(What is expected) Below are records that hold pictures; write out only the lines from their start through the line with "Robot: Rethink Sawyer", exactly, and drop the pictures.

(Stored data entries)

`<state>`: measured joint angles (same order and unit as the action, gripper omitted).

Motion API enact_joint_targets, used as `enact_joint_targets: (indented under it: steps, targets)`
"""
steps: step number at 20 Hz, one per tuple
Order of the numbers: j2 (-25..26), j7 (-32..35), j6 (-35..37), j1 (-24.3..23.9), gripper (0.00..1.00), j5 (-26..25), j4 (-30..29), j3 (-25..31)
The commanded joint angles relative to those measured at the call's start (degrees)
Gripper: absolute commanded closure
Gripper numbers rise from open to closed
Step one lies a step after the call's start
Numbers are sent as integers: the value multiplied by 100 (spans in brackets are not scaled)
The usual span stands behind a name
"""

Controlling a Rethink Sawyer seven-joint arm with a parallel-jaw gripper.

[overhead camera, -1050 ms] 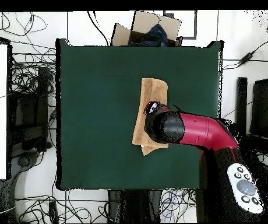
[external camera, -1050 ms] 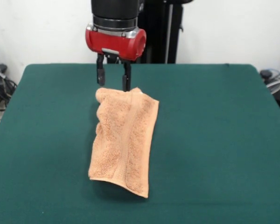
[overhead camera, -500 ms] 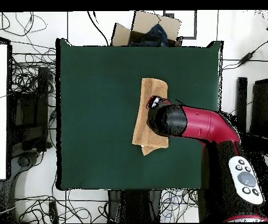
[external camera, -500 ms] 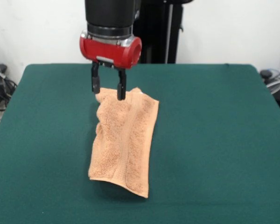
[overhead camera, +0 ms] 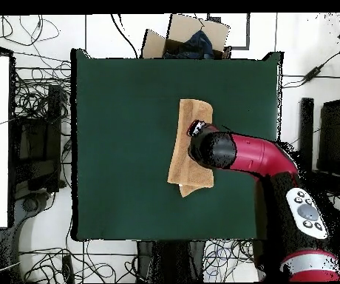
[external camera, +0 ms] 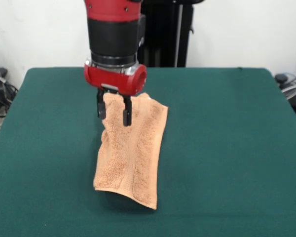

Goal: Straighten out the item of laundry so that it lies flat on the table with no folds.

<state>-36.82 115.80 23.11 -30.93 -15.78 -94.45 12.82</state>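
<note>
Lying folded into a long strip near the middle of the table (external camera: 227, 148), the towel (external camera: 133, 153) runs its long axis from the near edge toward the far side, leaning slightly right as it goes back. Its near end shows doubled layers; the far end bunches at the left. Over that far end hangs the gripper (external camera: 112, 112), fingers apart and empty, straddling the bunched edge. The step looks like reaching for a grasp; next it likely needs to descend, pinch the top layer and peel it sideways.
</note>
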Motion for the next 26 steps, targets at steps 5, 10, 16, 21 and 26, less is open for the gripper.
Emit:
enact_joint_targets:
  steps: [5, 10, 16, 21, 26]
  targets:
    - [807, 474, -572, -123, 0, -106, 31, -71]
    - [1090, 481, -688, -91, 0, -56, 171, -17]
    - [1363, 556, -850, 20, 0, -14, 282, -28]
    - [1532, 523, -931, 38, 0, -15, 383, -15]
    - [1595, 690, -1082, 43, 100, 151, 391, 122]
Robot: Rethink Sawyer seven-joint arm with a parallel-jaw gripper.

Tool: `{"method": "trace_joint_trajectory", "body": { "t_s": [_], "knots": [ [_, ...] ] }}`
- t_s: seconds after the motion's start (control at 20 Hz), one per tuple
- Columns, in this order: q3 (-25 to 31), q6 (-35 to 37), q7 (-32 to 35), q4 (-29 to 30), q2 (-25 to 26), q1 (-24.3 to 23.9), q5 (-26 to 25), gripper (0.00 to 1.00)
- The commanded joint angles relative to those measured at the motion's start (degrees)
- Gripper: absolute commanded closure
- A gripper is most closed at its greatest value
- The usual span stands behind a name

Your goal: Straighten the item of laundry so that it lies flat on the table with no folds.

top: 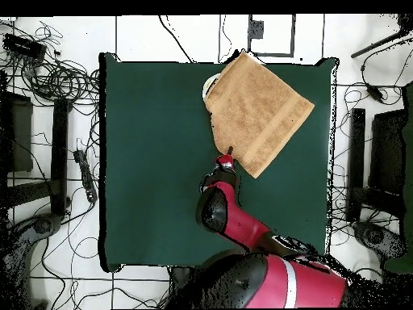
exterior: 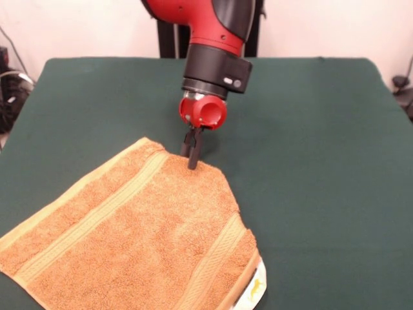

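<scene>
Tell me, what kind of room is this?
Probably a robotics lab or test room: a red and black robot arm works over a green cloth-covered table, handling an orange-tan terry towel, with tangled cables across the tiled floor.

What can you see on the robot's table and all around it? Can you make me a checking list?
Surface: large dark green felt-covered table, mostly bare.
Job's things: orange-tan terry towel with woven stripe bands lies at the table's near edge in the front view, one side folded, so not flat yet; a white tag peeks out beneath it.
Clutter: nothing seen on the table.
Grippers: the red and black arm's pincer points down at the towel's far edge, its black fingers close together; whether it pinches the cloth cannot be told.
Cables: tangled black cables on the floor around the table.
Surroundings: white tiled floor and dark stands beside the table.
</scene>
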Motion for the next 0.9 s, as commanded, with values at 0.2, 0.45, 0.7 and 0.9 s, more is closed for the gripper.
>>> {"method": "trace_joint_trajectory", "body": {
  "t_s": [0.2,0.45,0.7,0.9],
  "knots": [
    [14.0,6.1,13.5,-25.0,18.9,0.8,5.0,0.0],
    [14.6,5.7,13.0,-26.8,19.8,0.9,4.9,0.0],
    [14.9,5.4,12.3,-27.2,19.8,1.2,6.0,0.0],
    [15.3,5.2,12.1,-28.0,20.4,1.1,5.8,0.0]
  ]
}}
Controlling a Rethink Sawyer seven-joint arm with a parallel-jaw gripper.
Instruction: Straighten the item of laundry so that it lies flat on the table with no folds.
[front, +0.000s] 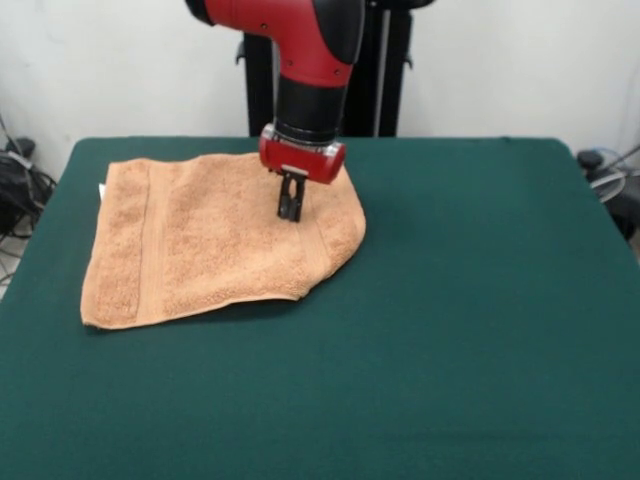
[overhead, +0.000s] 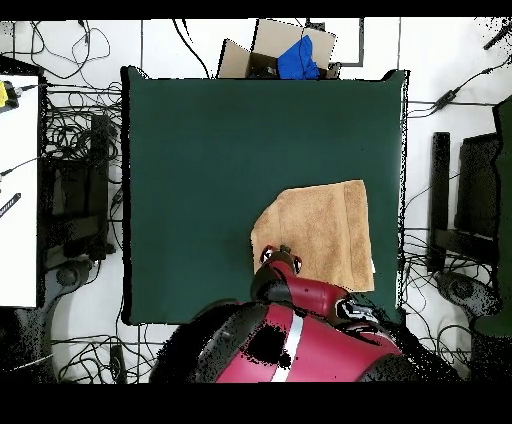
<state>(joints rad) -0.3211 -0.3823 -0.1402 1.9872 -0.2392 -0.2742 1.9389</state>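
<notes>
The peach-orange towel (front: 210, 240) lies on the far left part of the dark green table (front: 450, 300). Its right end is folded in, which gives a slanted, rounded edge there. A border band runs near its left edge, with a small white tag (front: 102, 190) at the far left corner. My gripper (front: 290, 212) points straight down over the towel's far right part, with the tips at the cloth's surface. The fingers stand close together and no cloth is lifted. In the overhead view the towel (overhead: 325, 230) shows with one corner cut off, and the arm (overhead: 290, 330) hides the gripper.
The black pedestal (front: 385, 70) stands behind the table's far edge. Cables lie on the floor at both sides (front: 15, 185). In the overhead view a cardboard box with a blue item (overhead: 290, 52) sits beyond the table, and a white table (overhead: 20, 190) stands to one side.
</notes>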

(Response below)
`<state>`: measured joint angles (same order and unit as the action, gripper omitted).

Motion API enact_joint_targets, used as `enact_joint_targets: (indented under it: steps, targets)`
"""
steps: step number at 20 Hz, one per tuple
Order of the numbers: j2 (-25..26), j7 (-32..35), j6 (-35..37), j1 (-24.3..23.9), gripper (0.00..1.00), j5 (-26..25), j4 (-30..29), j3 (-25..31)
The commanded joint angles relative to those measured at the call's start (degrees)
Gripper: absolute commanded closure
Gripper numbers rise from open to closed
Step one lies a step after the call's start
Numbers are sent as integers: the value multiplied by 100 (spans in brackets are not scaled)
The usual span stands behind a name
"""

Controlling a Rethink Sawyer seven-joint arm with a parallel-jaw gripper.

[overhead camera, -1050 ms] 
[external camera, -1050 ms] 
[overhead camera, -500 ms] 
[external camera, -500 ms] 
[overhead camera, +0 ms] 
[external camera, +0 ms] 

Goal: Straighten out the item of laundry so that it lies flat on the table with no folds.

<state>-36.82 115.80 23.11 -30.93 -15.78 -94.45 12.82</state>
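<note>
Lying folded into a long strip near the middle of the table (external camera: 227, 148), the towel (external camera: 133, 153) runs its long axis from the near edge toward the far side, leaning slightly right as it goes back. Its near end shows doubled layers; the far end bunches at the left. Over that far end hangs the gripper (external camera: 112, 112), fingers apart and empty, straddling the bunched edge. The step looks like reaching for a grasp; next it likely needs to descend, pinch the top layer and peel it sideways.
</note>
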Motion for the next 26 steps, targets at steps 5, 10, 16, 21 and 26, less is open for the gripper.
Emit:
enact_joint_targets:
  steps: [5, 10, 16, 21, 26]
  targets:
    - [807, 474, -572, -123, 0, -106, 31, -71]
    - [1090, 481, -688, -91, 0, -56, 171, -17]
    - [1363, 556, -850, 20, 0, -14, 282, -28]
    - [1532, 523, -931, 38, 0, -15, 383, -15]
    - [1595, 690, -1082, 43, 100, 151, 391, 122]
Robot: Rethink Sawyer seven-joint arm with a parallel-jaw gripper.

Nothing else remains to be done for this exercise.